Linear access request circuitry 265 includes AND gate 266, AND gate 267, and merger logic 225. Lookahead circuitry 275 has already saved the result of buffer check logic 134 for the current linear access request 150 (i.e., during the last request that came in) when linear access request circuitry 254 receives the linear access requests 150. Linear access request circuitry 265 uses AND gate 266 to check flip flop 260 to determine if buffer 132 includes the requested data. If not, AND gate 266 issues the linear access request 150 to arbitration and other logic 140. If so, serving circuitry 285 serves data 155 from buffer 132. The circuitry sending the instruction to buffer 132 to serve the data is not shown for simplicity. Further, merger logic 225 checks flip flop 260 and determines whether stall signal 160 needs to indicate a stall sufficient to wait for serving from buffer 132 or from memory 115. Merger logic 225 may further account for any stall signals 220 from arbiter wait state counter 230 when generating stall signal 160, which is issued by AND gate 267. Meanwhile, after flip flop 260 is checked by linear access request circuitry 265, lookahead circuitry 275 checks the next address and updates flip flop 260.

Serving circuitry 285 includes buffer 132 and multiplexer 270. Data 155 is received from memory 115 (e.g., via arbitration and other logic 140) when requests 150 are issued to memory 115 for retrieving data 155. If buffer 132 includes the requested data as determined by discontinuous request circuitry 280 or linear access request circuitry 265, multiplexer 270 serves data 155 from buffer 132. On discontinuous access requests 150 when buffer 132 includes data 155, data 155 received from memory 115 is discarded. For requests 150 when buffer 132 does not include data 155, data 155 is stored in buffer 132 and multiplexer 270 serves data 155 from memory 115. Serving circuitry 285 may receive signals from discontinuous request circuitry 280 and linear access request circuitry 265 though connecting circuitry is not shown for simplicity.

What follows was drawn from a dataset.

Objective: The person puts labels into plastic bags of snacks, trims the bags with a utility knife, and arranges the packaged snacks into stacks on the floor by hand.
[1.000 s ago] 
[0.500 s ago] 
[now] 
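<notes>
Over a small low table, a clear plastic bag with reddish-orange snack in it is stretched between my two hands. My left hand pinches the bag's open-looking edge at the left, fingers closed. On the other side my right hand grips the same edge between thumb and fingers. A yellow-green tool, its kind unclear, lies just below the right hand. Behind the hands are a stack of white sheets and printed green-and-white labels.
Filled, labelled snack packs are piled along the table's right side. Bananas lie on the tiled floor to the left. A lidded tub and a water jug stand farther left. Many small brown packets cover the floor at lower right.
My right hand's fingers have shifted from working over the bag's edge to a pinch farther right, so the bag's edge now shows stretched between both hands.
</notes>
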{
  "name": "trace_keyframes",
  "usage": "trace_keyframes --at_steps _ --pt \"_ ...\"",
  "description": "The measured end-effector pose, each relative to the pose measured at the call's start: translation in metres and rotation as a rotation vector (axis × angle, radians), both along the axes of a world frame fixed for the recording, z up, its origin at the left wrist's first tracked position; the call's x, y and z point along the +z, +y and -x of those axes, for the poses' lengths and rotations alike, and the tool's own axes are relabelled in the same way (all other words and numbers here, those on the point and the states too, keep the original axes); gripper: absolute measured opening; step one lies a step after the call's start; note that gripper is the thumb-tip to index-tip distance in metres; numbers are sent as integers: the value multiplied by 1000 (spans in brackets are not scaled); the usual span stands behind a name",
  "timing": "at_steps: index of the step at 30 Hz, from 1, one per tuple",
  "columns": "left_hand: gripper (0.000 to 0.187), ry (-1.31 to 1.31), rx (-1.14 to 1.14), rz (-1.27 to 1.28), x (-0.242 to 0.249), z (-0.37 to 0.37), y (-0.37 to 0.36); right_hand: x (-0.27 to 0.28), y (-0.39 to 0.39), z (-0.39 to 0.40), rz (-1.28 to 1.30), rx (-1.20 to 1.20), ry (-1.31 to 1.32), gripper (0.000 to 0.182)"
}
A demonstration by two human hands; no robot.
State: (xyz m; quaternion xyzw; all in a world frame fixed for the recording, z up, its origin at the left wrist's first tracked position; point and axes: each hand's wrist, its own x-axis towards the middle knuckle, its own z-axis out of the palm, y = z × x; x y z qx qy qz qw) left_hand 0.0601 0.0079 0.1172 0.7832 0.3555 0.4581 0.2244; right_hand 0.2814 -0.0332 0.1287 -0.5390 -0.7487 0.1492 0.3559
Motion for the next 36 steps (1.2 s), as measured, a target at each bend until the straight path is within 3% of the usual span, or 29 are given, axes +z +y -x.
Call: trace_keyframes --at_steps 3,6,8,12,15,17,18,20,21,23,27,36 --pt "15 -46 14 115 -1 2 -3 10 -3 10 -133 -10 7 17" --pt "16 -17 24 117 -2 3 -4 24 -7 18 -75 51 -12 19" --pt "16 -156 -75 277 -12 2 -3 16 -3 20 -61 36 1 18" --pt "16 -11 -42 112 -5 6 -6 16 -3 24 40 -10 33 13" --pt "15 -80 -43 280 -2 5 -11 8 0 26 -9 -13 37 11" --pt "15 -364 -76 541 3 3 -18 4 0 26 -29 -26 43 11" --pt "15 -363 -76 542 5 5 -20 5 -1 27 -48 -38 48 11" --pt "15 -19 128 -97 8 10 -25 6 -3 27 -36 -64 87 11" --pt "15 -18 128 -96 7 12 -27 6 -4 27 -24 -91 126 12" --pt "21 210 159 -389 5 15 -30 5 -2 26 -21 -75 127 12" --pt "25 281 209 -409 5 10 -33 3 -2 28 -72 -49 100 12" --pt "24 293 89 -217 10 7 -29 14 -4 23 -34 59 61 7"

FIG. 3-8 provide additional processes and data flows using the components of code cache 130 described above.

FIG. 3 illustrates a flow chart of a process 300 for servicing a discontinuous request (e.g., request 150) using a code cache (e.g., code cache 130) according to some examples.

Process 300 may be performed by system 100 and particularly by code cache 130. At step 310, the code cache (e.g., code cache 130) may receive a first instruction request including a first memory address. The first instruction request may be a discontinuous access request. For example, an initiator such as a processor core (e.g., a processor core of CPU 105) may issue discontinuous access request 150 to MRI 110. Prefetch engine 120 may determine it does not have the requested data and forward request 150 to code cache 130.

At step 320, the code cache may request a first instruction associated with the first memory address from a memory, which may be performed before, during, or after checking an associated buffer 132 for the first instruction in step 330. For example, forwarding component 290 in discontinuous request circuitry 280 may forward request 150 to memory 115 via arbitration and other logic 140. Request 150 may include the address at which memory 115 stores the requested data 155.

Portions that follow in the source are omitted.